The Amherst RCMP Detachment is a 1,250m2 building on the Tantramar Marshes. The Detachment facility consists of a mix of administrative / office spaces and special purpose spaces including a cell detainment area.
The owner’s intent for this project was to develop a new prototype for the RCMP district detachment. This model was to respond to a renewed RCMP mandate to create a productive and supportive work environment internally while reaching out externally towards a community-based policing policy.
Sustainable design principles, security issues, flexibility and adaptability were also goals established for this project.
Some of the project challenges included site visibility, openness vs security and privacy issues, inviting and modern vs integrity and tradition.
The principal design approach espoused by the client and shared by the multi-disciplinary team was an Integrated Design Approach in which every part is analyzed and developed with the participation of all project team members in parallel and with full consideration to the whole building.
Project Philosophy (Filter) Reports on five distinct filters including Supportive Work Environment, Sustainability, Efficient Communications, and Energy Efficiency were produced at each stage of the design. The resulting design features a plan organized into three functionally distinct areas: Office/administration, Support Services, and Detention. Differing requirements for public and private areas result in a double loaded corridor system to accommodate public functions at the front south side and private staff functions to the rear (north) corridor.

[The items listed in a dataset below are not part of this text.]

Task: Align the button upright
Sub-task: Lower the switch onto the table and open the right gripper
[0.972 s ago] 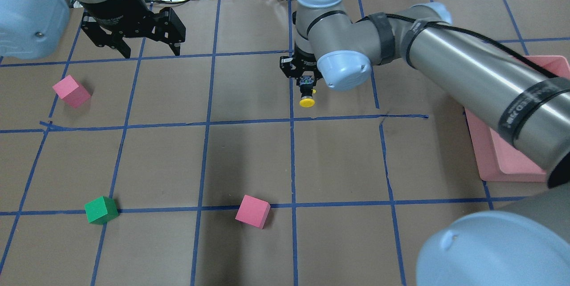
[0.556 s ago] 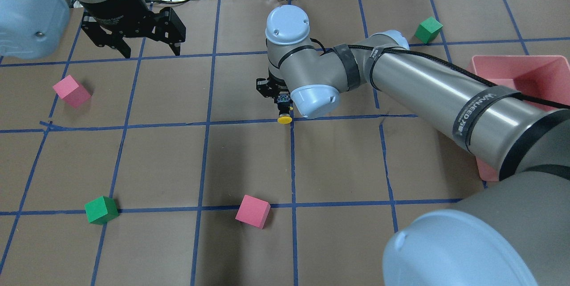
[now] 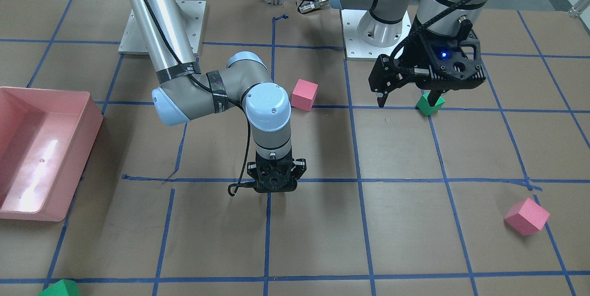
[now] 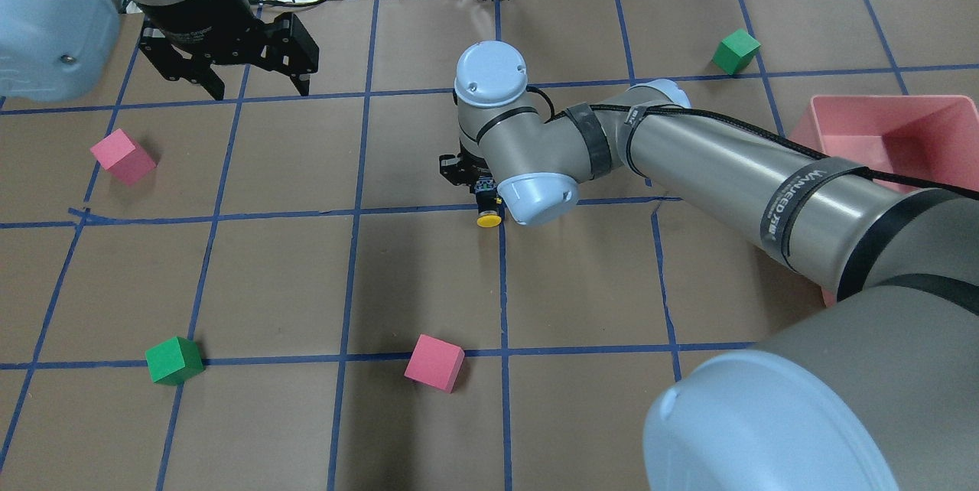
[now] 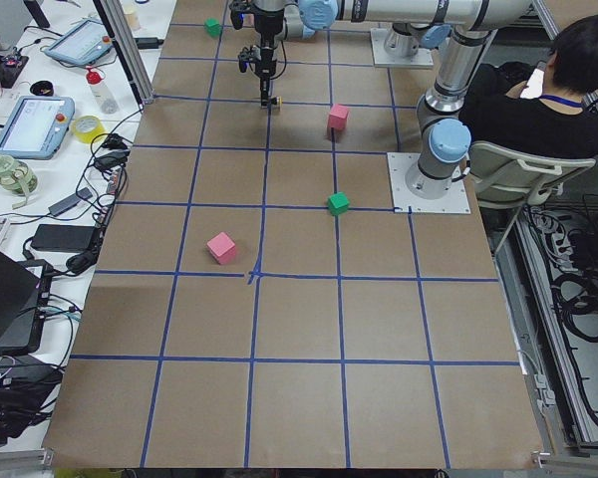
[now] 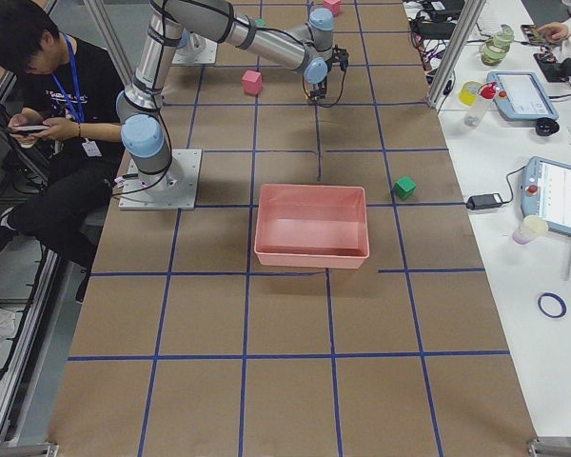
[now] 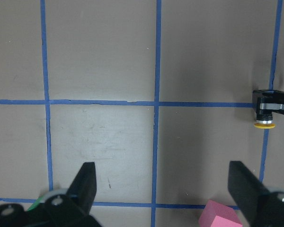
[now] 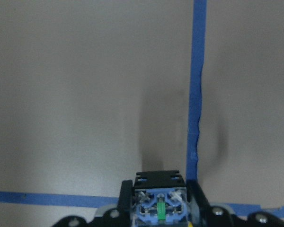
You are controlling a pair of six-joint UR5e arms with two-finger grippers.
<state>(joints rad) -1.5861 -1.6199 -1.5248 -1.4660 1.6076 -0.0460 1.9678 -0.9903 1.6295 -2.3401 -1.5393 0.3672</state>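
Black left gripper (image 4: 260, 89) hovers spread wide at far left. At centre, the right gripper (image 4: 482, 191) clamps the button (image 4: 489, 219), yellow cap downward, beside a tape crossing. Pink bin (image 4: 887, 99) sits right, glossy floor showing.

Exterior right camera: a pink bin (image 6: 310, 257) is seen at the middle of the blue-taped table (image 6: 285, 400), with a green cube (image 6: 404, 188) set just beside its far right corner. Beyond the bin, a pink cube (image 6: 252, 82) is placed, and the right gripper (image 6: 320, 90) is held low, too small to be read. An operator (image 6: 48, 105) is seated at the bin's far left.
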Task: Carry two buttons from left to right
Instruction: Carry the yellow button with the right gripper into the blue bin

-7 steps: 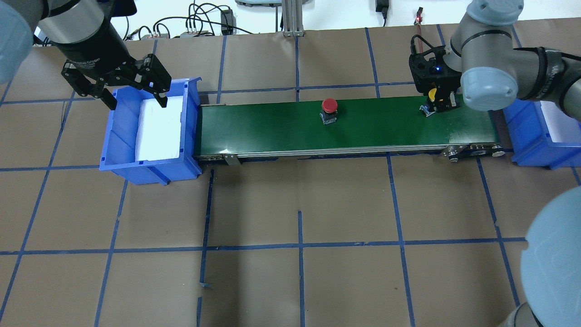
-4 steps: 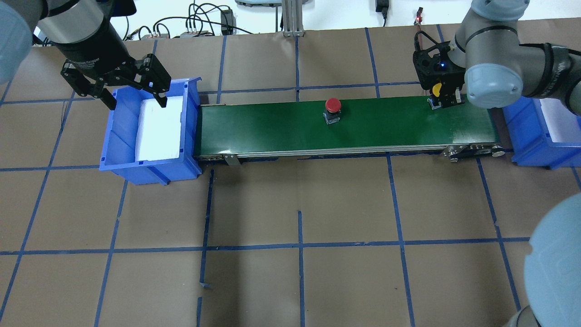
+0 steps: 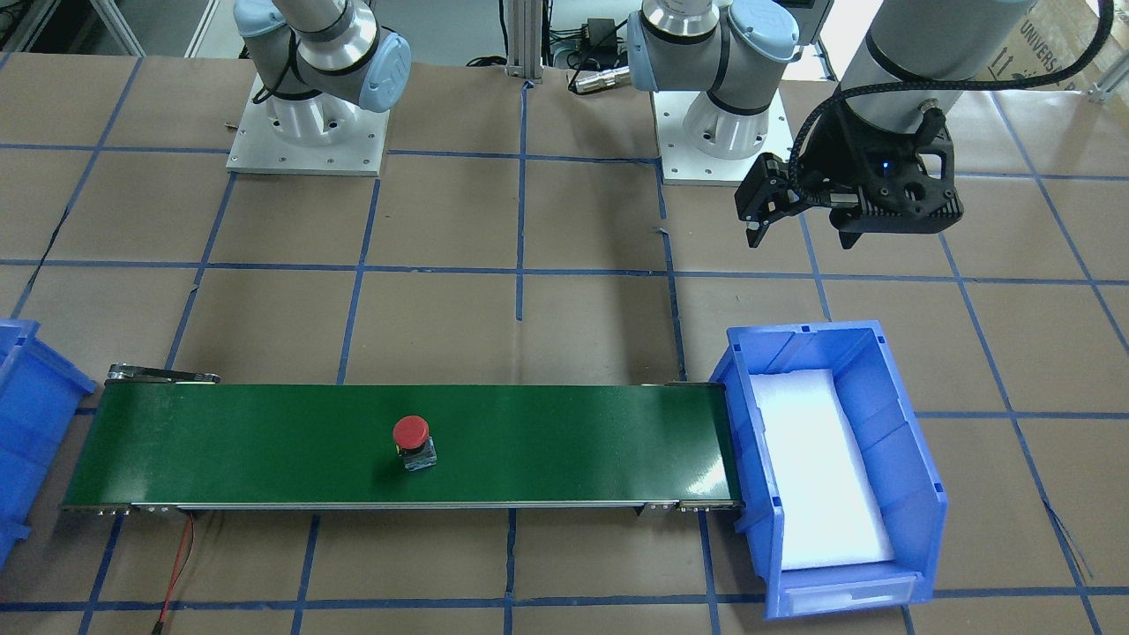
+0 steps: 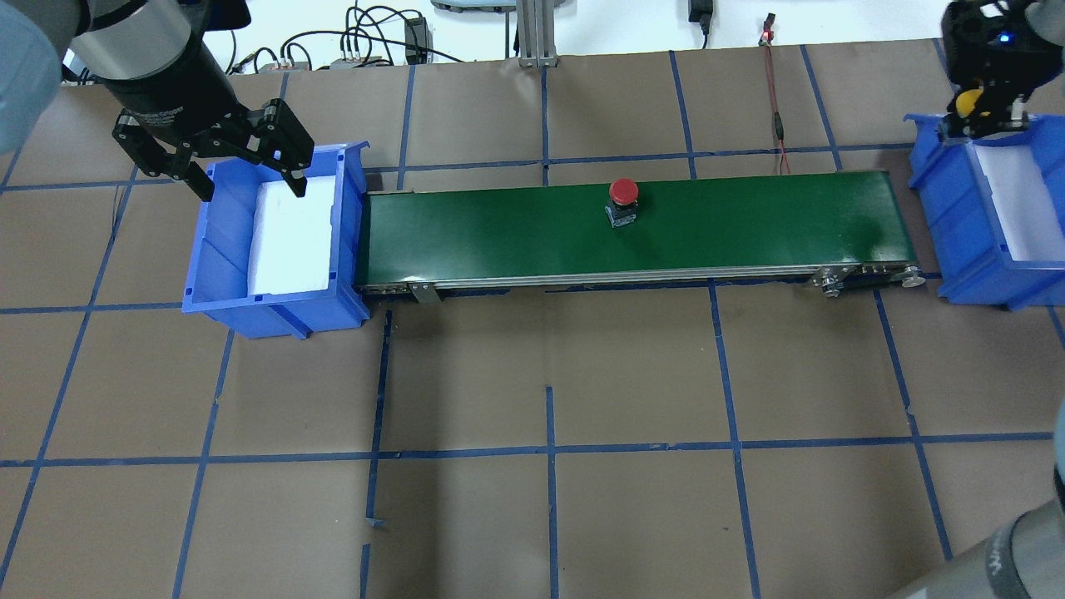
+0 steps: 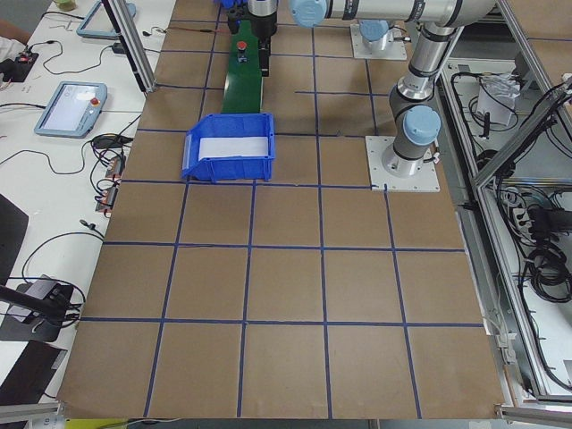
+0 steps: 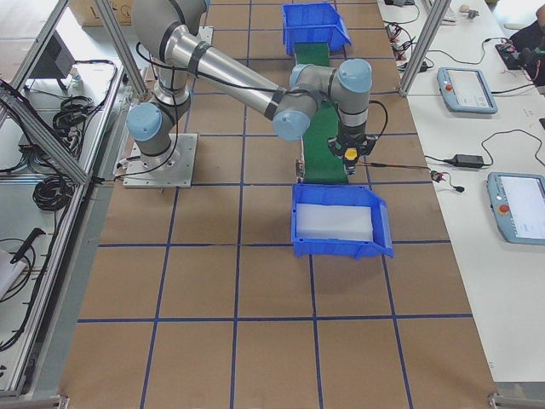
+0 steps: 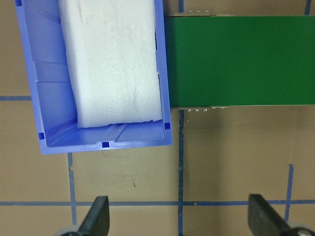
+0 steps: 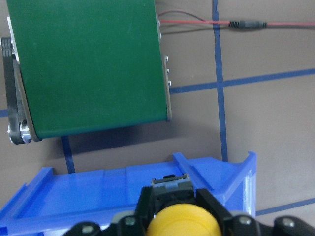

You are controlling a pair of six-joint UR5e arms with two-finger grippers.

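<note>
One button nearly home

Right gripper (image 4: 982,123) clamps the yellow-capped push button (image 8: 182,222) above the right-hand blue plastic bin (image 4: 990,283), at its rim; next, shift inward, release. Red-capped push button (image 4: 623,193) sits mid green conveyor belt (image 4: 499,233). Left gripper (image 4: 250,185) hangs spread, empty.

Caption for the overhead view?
Right gripper holds yellow-capped push button near blue plastic bin; red-capped push button sits on green conveyor belt.

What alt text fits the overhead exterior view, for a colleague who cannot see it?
The right gripper, shut on the yellow button, hangs over the far edge of the right blue bin. The red button stands midway along the green conveyor belt, and the left gripper hangs open over the left blue bin.
</note>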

Net to Gross was minimized and created a very compact and efficient design.
The exterior use of native stone, brick and wood, and articulated massing reflect the plan organization, secure and open areas. Optimal glazed openings, exterior shading devices and canopies are strategically arranged to introduce natural light and fresh air.
The requirement to locate the mechanical system in the attic resulted in creating a raised shed roof, which was further extruded to create a clerestory window opening over the expanded interior team work area including the central Main Work Station.
A lunch area with views over the Tantramar marsh, a separate garage, flexible open space office planning, multi-purpose and community policing rooms are further features of this project.
The Sustainable Design Strategy was integral to the overall design process. The PWGSC initiatives were set out in general and were monitored using the Filter process and included attention to indoor air quality, acoustics, local and green materials selection, and an aggressive energy consumption target (850 MJ/m2/yr).
The daylighting strategy included automatic light sensing dimming controls, strategic glazing placement, exterior shade devices, canopies and clerestory lites. Energy initiatives included natural cooling, radiant in-floor heating, optimized air changes based on occupancy, optimum wall and roof insulation, low-flow plumbing fixtures, space economies, strategic and native landscaping. Local materials such as native sandstone and wood siding were selected. Green materials such as the predominant use of linoleum flooring were selected. A wind turbine provides up to 60% of the building’s power requirements.
The sustainable design approach required each discipline to consider the possible synergistic benefits to be realized when integrated with the others.
One example is the architectural exterior shading devices, which required structural support, reduced the mechanical cooling loads, electrical controls, and provided solar shading. All disciplines worked collectively to achieve the combined benefits of these sustainable strategies.
The result is a design, which surpasses the model energy targets and results in a healthy, productive work environment.